La possession britannique de Gibraltar, reconnue par le traité d’Utrecht en 1713, est toujours revendiquée par l’Espagne. La population a voté par deux fois, le 10 septembre 1967 et le 7 novembre 2002, avec plus de 90 % de participation et à chaque scrutin, la population du Rocher a envoyé un message très clair au gouvernement espagnol sur la question territoriale. Lors du vote de 1967 par exemple, sur les 12 000 votants, seulement 34 votes étaient favorables à l’intégration au Royaume d’Espagne. Fabian Picardo a donc été cassant lors de son entretien avec les journalistes : « Jamais veut dire jamais. Personne ne nous mettra dehors. Je n’ai aucune haine envers l’Espagne, mais je déteste que l’on me dise ce que je dois être ».  Ce message sans concession était directement adressé au ministre espagnol des Affaires Extérieures, José Manuel Garcia Margallo.

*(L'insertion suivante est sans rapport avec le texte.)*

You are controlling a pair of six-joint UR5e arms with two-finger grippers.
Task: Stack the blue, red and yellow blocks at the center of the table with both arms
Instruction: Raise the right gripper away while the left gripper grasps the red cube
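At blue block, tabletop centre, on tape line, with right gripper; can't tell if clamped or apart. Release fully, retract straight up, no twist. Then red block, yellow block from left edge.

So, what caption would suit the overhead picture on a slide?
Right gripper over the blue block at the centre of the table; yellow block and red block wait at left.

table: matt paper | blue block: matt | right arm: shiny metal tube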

Pourquoi cette mise au point  ?

C’est en fait le Brexit qui a relancé en Espagne la question de Gibraltar. Après le Brexit, un débat a animé la petite possession anglaise qui est aussi la porte d’entrée méditerranéenne de l’Espagne. Que devait faire effectivement le Rocher, rester britannique en dehors de l’Union Européenne ou devenir hispano-britannique au sein de l’Union ? Le Brexit ouvrait alors à l’Espagne une opportunité qu’elle attendait depuis longtemps et quoique sans gouvernement cet été, elle en profita aussitôt pour demander à Gibraltar qu’elle cède sa souveraineté à l’Espagne. En pleine crise gouvernementale, certains à gauche avaient qualifié les actions du gouvernement central de « franquistes » ce que s’empressa d’ailleurs de confirmer immédiatement le ministre principal britannique Fabian Picardo qui considéra officiellement ces agissements comme étant « des idées de dictateur des années 60 ».

Or, Gibraltar se porte plutôt bien : les données économiques indiquent que le Rocher connaît un taux de chômage de 0,49 % avec 157 sans emplois, une croissance annuelle de 8 % et une charge fiscale pour les entreprises de 10 % ! L’historien du Rocher, Tito Vallejo s’est de plus moqué au passage des îles Canaries et des îles Baléares, territoires autonomes de l’Espagne mais totalement assistés comme nos départements d’Outre-mer.

Pour lui, ces îles espagnoles pourries par le tourisme de masse sont des colonies de l’ancien temps, des économies de comptoir en faillite sans aucune liberté réelle de décision alors qu’à Gibraltar, toutes les affaires courantes, les lois et les taxes sont, elles, discutées et décidées par les locaux.